* Exercise requirements: Each entry must appear in the answer exactly as it does here.
:: Provided records ::
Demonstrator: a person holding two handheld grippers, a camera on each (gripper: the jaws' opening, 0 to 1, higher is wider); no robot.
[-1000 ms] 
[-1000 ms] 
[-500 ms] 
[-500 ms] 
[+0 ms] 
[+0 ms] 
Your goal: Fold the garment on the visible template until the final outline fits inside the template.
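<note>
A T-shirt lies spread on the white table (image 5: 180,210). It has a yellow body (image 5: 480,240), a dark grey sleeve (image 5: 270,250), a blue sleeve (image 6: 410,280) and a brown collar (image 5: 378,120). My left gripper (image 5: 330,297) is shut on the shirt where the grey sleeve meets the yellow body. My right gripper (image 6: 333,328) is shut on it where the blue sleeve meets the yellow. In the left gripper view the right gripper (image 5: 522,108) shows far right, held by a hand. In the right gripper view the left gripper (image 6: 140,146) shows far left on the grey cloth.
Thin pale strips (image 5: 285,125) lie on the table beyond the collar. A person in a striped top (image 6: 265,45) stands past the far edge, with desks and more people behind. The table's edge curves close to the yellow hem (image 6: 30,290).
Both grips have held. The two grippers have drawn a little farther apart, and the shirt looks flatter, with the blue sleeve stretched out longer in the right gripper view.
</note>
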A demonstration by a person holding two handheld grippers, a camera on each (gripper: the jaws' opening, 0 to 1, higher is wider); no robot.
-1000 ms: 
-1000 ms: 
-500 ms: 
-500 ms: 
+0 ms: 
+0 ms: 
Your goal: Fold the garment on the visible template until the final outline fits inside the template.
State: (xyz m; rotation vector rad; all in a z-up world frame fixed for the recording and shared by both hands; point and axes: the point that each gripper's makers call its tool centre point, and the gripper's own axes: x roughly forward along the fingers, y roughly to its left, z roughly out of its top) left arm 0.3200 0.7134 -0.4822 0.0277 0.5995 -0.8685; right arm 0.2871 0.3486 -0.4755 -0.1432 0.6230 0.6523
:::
* Completed task:
Demonstrator: a person holding two handheld grippers, a camera on each (gripper: the jaws' opening, 0 to 1, higher is wider); no robot.
[-1000 ms] 
[-1000 ms] 
[-500 ms] 
[-500 ms] 
[+0 ms] 
[+0 ms] 
Your goal: Fold the garment on the visible template until the final outline fits inside the template.
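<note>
A T-shirt lies spread on the white table (image 5: 180,210). It has a yellow body (image 5: 480,240), a dark grey sleeve (image 5: 270,250), a blue sleeve (image 6: 410,280) and a brown collar (image 5: 378,120). My left gripper (image 5: 330,297) is shut on the shirt where the grey sleeve meets the yellow body. My right gripper (image 6: 333,328) is shut on it where the blue sleeve meets the yellow. In the left gripper view the right gripper (image 5: 522,108) shows far right, held by a hand. In the right gripper view the left gripper (image 6: 140,146) shows far left on the grey cloth.
Thin pale strips (image 5: 285,125) lie on the table beyond the collar. A person in a striped top (image 6: 265,45) stands past the far edge, with desks and more people behind. The table's edge curves close to the yellow hem (image 6: 30,290).
Both grips have held. The two grippers have drawn a little farther apart, and the shirt looks flatter, with the blue sleeve stretched out longer in the right gripper view.
</note>
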A demonstration by a person holding two handheld grippers, a camera on each (gripper: the jaws' opening, 0 to 1, higher is wider); no robot.
-1000 ms: 
-1000 ms: 
-500 ms: 
-500 ms: 
+0 ms: 
+0 ms: 
Your goal: Fold the garment on the visible template until the final outline fits inside the template.
State: (xyz m; rotation vector rad; all in a z-up world frame fixed for the recording and shared by both hands; point and axes: the point that each gripper's makers call its tool centre point, and the gripper's own axes: x roughly forward along the fingers, y roughly to its left, z roughly out of its top) left arm 0.3200 0.7134 -0.4822 0.0277 0.5995 -0.8685; right arm 0.2871 0.3486 -0.4755 -0.1432 0.6230 0.6523

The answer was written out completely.